Wednesday, July 1, 2009

DUCKS




Well, I have yet to figure out how to get these pics to line up the way I want them to. Anyway, I just wanted to share my excitement for the day. Coming home from the dentist today, I was greeted by my girls squawking around about ducks. We live in the desert with no water features in our yard so I really had no idea what they would be talking about. Then my husband came out and proudly told me how he saved these babies from certain death. Mama was gravely injured, probably hit by a car and yet she brought her babies to our house. Her effort reminds me that we are sorta like those babies. Trouble could be coming our way, change can be on the horizon. Our Father always delivers us to a place where we can weather the storm in the refuge of His loving arms!!!

I was nothing short of amazed!! Check out my cute babies holding hers!! We did find a rehab shelter for them thankfully, as I did not want to bring them on vacation!!

Blessings, Kim O

Sunday, June 28, 2009

This Is Real!!!



Relationships at their best!! Face to face!!

Good Bye Twitter!!

This is hard.
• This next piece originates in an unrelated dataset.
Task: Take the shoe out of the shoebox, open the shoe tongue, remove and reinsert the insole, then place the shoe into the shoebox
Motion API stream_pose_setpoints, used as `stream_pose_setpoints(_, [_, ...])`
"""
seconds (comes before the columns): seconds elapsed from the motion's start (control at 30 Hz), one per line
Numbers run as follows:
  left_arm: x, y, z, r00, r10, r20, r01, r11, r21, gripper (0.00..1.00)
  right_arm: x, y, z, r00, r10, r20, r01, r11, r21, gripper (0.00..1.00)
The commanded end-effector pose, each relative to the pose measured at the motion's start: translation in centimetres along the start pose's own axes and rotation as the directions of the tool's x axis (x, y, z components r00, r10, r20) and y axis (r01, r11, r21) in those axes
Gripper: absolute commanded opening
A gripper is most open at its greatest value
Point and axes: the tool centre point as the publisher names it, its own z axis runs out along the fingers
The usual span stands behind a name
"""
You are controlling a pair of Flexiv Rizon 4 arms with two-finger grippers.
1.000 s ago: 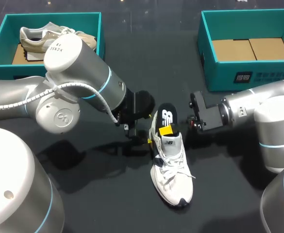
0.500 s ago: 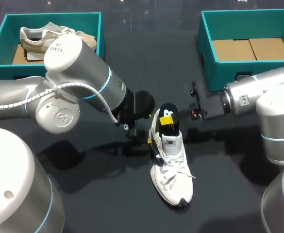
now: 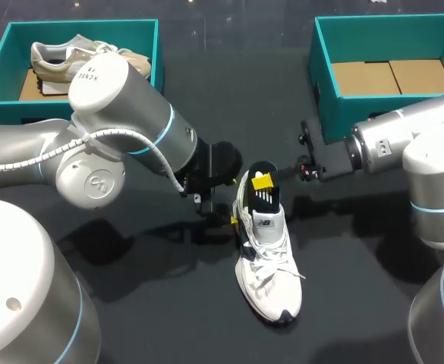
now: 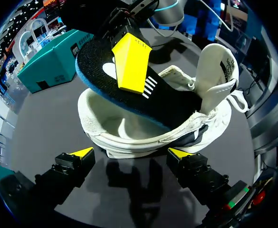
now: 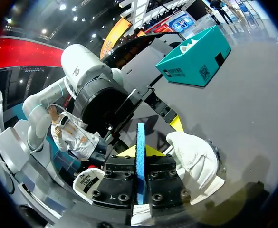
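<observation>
Two tools flank the white lace-up shoe [image 3: 266, 258] on the black desk [image 3: 191, 318], toe at 6 o'clock. The right tool [image 3: 262, 181] pinches the black foam insole [image 3: 266, 196], now tipped lower, likely going back in. The left tool [image 4: 130, 154] is wide.

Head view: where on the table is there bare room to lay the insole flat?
Widest bare stretch: between the left teal shoebox and right teal shoebox, beyond the heel of the white sneaker. The black table right of the sneaker's toe is bare. Crowded: at the heel, where the open left gripper meets the right gripper shut on the black insole.
</observation>
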Motion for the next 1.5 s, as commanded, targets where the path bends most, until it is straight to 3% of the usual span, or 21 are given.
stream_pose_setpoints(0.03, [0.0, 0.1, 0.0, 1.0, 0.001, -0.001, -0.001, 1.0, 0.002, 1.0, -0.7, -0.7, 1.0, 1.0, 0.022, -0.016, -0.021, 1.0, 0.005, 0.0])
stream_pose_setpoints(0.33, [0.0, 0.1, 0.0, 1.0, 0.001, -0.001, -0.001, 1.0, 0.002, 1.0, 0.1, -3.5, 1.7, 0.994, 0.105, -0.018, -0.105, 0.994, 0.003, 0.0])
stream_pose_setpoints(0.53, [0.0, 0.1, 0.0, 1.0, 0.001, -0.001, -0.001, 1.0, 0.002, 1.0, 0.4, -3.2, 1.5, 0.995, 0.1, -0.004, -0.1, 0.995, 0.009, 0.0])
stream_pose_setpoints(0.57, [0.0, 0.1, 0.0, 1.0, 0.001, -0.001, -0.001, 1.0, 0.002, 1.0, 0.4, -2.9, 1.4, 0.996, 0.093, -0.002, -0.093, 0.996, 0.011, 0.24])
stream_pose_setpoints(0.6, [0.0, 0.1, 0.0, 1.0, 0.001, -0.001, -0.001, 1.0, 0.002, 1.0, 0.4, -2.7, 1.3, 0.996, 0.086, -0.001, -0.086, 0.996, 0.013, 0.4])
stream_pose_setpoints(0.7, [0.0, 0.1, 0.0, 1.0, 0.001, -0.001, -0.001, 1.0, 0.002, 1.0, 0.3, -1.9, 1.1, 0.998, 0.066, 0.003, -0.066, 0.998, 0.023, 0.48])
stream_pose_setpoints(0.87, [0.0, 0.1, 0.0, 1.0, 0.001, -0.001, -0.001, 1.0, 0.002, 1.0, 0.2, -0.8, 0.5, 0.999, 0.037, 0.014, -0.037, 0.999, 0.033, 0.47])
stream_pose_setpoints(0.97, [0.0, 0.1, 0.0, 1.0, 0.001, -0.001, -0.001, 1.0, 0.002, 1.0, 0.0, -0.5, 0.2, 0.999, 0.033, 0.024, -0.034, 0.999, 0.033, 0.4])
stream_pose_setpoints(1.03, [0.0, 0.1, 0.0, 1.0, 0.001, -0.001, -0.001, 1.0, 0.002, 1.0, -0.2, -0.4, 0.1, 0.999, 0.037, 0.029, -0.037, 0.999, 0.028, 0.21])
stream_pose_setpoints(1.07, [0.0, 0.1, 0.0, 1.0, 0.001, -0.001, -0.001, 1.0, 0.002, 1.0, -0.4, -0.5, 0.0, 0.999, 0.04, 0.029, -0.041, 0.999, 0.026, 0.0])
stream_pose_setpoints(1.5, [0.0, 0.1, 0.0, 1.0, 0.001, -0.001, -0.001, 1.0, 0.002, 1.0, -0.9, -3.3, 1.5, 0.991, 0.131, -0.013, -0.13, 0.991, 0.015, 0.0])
I have asked so many of my friends to connect with me through Twitter and now I am leaving you. A very wise women has recently admitted that her relationship with Twitter and Facebook has been very unhealthy. To much time was spent reading posts and the other related emails and games. She mentioned that the time she spent online was precious time lost from her family. I admire her courage to disconnect from this cyber-world and reconnect to the world that really matters.

My reasons for wanting out are that I am not in love with this way of communicating. Messages between friends and strangers that are only words leave out so much information. Sometimes the most telling part of communication is the facial expression or the tone of ones voice. I feel like I am not only getting only half the message but also half the truth. I have often felt that I am missing the love half. My feelings have been hurt from numerous remarks that could be considered sly or catty and I feel that many times if the other half of the message had been witnessed, the feelings could have been spared. Once valued friendships have reached almost toxic levels. In an effort to let love abound, I feel I need to let truth abound. The only way to do that is to gain the whole truth. I want REAL relationships. I want to heal those relationships that have been damaged by misleading tweets both by my fault and the fault of others.

When I die, I want people gathered around my graveside. Not a bunch of tweets on my screen.